• **Exercise aim**
Go through the lines below and repeat each one exactly, skipping pictures.

• **Data segment**
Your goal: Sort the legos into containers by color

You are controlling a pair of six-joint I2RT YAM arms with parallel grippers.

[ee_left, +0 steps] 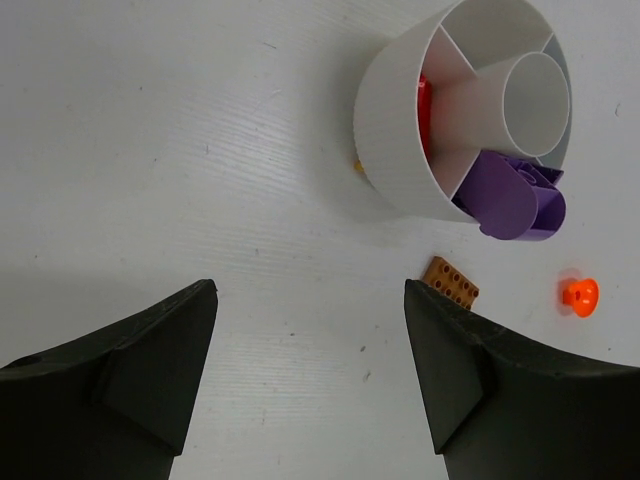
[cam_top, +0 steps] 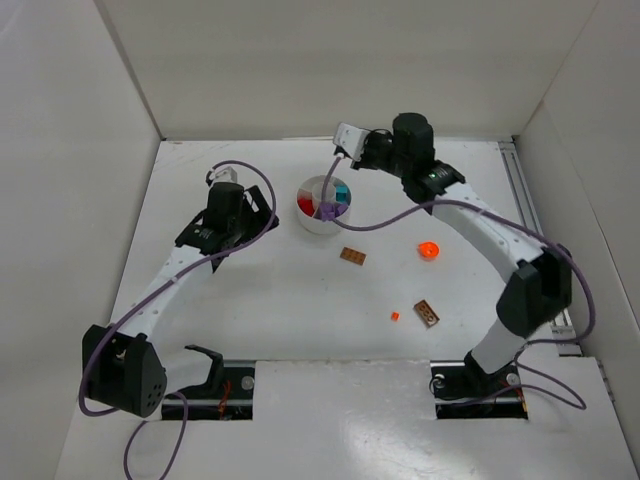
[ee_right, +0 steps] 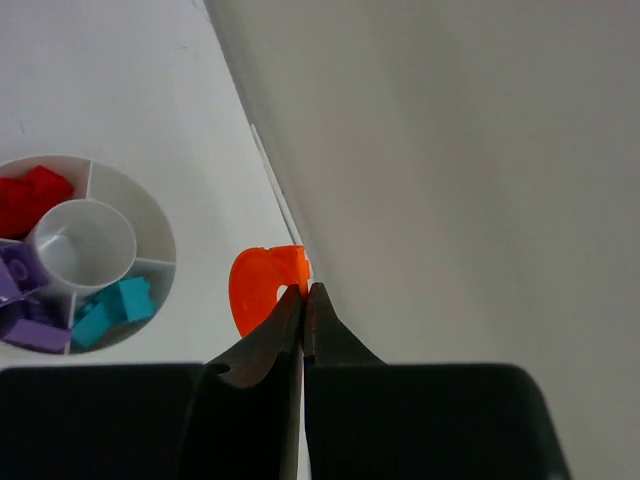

• **Result**
Your goal: Sort the legos into containers by color

You are controlling a pair of six-joint I2RT YAM arms with parallel grippers.

[ee_left, +0 steps] 
[cam_top, +0 steps] 
[ee_right, +0 steps] 

The output has been completed.